(Beginning of THE DATA)
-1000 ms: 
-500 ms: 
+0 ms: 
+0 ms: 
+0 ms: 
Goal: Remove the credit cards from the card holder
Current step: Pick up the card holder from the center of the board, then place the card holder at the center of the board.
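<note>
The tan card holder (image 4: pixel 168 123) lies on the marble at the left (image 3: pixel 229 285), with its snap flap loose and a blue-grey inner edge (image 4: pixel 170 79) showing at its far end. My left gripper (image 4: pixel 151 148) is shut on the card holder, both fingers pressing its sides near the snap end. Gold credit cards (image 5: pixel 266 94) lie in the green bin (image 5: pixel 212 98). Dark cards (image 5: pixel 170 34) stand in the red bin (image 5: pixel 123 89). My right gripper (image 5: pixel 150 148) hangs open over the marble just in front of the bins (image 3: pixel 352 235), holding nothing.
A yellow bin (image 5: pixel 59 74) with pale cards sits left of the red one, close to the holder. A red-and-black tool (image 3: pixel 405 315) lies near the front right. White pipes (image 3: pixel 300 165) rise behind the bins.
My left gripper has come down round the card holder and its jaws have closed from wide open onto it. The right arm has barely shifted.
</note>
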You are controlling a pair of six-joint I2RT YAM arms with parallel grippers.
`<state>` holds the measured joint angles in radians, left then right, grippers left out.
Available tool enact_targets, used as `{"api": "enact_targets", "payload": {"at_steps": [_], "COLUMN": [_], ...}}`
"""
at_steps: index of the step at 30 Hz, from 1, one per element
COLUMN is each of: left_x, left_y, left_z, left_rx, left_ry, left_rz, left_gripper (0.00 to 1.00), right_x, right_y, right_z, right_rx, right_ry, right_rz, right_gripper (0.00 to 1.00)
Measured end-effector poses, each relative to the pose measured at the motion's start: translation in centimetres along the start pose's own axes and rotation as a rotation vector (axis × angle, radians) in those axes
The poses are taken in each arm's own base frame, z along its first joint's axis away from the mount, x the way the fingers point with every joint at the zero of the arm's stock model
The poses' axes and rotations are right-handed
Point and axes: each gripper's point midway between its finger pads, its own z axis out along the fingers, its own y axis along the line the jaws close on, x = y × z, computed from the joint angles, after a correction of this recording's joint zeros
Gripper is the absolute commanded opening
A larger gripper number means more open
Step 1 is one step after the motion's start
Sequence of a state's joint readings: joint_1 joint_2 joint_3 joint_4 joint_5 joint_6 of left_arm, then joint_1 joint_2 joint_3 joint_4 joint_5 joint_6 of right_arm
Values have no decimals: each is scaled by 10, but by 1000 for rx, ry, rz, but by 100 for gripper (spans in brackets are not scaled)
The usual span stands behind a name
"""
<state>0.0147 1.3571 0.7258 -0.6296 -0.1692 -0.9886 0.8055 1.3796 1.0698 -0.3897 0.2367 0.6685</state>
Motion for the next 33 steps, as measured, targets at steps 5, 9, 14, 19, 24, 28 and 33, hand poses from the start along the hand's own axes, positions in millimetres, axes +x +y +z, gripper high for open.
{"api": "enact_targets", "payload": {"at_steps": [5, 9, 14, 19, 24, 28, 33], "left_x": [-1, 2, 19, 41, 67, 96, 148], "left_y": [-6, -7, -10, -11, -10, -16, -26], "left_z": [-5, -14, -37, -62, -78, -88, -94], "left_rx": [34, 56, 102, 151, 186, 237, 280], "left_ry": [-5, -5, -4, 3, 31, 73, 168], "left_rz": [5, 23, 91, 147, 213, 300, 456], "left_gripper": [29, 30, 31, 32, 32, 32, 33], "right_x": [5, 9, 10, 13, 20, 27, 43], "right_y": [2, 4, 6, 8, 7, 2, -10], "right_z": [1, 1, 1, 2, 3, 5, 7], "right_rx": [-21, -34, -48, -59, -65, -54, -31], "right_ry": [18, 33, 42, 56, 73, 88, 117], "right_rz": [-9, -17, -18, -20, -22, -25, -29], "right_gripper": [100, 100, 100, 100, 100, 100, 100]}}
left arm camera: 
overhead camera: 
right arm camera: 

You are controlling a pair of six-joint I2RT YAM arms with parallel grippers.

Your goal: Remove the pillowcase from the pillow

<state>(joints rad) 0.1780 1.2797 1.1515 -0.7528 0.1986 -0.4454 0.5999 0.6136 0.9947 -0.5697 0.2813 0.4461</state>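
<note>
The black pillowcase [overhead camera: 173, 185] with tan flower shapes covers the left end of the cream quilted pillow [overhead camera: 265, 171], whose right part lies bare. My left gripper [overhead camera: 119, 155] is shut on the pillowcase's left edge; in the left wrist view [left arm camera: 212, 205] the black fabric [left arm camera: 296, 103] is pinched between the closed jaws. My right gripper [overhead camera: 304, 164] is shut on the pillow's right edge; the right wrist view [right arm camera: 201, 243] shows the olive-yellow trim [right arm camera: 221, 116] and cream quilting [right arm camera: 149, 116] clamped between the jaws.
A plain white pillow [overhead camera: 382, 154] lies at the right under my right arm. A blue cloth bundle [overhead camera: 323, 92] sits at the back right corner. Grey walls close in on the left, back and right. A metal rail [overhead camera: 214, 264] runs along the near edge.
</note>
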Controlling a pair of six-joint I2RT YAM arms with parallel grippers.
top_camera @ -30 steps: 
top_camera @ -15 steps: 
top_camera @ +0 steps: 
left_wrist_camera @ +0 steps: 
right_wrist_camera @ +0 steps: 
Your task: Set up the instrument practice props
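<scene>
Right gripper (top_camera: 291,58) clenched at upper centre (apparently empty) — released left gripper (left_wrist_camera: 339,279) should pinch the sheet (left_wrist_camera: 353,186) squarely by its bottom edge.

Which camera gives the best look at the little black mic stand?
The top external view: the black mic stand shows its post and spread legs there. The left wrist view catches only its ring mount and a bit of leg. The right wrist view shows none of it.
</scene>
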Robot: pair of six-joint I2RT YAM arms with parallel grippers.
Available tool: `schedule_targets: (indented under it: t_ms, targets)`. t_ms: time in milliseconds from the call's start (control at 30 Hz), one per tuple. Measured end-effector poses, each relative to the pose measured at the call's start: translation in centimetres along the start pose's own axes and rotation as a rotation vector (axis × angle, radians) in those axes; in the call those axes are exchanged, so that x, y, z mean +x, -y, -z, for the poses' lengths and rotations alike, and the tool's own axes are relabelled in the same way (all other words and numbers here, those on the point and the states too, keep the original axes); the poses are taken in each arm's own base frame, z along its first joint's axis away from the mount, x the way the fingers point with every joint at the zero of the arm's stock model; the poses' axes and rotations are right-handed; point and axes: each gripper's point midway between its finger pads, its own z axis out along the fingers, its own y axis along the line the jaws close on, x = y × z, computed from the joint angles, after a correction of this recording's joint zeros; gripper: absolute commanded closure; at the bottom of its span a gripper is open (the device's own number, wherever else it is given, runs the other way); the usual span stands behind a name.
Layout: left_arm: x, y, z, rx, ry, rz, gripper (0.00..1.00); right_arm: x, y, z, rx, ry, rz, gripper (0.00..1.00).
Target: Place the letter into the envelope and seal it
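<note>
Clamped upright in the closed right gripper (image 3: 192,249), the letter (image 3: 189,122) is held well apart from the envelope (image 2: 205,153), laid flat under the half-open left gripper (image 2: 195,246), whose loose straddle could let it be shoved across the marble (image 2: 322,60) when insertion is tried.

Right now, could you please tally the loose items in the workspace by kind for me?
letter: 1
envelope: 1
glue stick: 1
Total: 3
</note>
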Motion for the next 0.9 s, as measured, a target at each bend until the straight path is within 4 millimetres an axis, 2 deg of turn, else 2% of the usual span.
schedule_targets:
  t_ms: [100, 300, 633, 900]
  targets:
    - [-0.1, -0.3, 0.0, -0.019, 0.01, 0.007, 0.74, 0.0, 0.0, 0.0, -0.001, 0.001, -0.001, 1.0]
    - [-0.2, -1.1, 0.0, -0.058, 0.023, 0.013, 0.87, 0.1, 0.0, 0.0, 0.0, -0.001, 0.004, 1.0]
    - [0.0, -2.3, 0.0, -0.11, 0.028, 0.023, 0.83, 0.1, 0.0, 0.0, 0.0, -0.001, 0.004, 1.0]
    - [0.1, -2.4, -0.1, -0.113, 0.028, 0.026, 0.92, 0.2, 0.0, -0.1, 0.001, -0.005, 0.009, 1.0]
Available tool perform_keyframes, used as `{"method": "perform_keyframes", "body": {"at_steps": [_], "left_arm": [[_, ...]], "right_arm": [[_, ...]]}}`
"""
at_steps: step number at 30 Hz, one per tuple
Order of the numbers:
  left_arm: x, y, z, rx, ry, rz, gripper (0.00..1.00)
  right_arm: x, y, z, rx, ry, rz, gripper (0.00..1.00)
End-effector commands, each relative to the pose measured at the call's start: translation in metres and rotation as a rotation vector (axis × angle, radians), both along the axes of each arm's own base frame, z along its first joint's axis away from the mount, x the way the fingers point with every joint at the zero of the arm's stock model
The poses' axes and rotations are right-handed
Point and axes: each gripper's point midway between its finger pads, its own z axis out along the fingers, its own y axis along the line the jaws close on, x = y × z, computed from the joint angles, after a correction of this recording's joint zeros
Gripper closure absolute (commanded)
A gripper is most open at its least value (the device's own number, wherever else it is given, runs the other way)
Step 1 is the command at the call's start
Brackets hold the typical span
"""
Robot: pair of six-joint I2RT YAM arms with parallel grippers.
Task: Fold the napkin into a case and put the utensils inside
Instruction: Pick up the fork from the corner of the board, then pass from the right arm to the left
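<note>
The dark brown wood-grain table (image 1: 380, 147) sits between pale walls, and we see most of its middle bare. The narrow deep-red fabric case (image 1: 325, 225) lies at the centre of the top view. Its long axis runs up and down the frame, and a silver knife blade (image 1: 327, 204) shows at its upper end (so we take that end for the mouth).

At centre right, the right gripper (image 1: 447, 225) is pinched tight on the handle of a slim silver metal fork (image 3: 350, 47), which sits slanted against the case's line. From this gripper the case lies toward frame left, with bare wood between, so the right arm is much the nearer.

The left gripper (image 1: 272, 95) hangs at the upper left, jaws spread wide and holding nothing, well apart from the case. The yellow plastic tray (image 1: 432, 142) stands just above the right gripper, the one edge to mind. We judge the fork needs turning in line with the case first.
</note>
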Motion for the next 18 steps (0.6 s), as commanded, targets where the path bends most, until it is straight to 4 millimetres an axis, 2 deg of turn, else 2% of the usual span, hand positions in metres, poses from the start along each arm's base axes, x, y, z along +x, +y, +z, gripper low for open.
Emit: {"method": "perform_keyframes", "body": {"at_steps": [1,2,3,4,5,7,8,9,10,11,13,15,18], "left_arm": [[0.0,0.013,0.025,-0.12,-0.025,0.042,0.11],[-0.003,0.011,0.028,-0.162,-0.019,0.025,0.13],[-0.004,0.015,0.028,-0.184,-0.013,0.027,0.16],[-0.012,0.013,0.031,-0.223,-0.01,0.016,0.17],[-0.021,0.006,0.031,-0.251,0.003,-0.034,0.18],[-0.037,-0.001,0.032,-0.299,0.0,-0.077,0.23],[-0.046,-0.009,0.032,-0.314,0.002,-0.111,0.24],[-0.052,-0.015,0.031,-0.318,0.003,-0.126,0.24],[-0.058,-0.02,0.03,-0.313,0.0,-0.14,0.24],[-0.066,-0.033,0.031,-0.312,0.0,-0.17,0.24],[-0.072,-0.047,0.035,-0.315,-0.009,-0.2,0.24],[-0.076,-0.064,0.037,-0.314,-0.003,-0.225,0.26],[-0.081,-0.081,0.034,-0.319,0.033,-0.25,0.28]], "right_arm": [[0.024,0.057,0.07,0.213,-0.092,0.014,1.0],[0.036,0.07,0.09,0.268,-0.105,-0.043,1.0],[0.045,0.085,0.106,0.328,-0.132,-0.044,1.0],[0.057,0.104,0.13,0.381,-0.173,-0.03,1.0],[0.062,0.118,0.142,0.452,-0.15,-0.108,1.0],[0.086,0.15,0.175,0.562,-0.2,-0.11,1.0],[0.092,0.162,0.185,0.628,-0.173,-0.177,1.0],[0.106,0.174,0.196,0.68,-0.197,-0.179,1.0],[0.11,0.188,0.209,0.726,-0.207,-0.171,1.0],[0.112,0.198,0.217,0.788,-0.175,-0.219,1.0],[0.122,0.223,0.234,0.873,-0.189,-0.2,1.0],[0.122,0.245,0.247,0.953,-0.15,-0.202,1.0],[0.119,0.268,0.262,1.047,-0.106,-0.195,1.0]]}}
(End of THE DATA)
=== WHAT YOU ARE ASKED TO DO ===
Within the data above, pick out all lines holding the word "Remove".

=== SOLUTION TO THE EXERCISE ===
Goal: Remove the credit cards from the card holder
Your goal: Remove the pillowcase from the pillow

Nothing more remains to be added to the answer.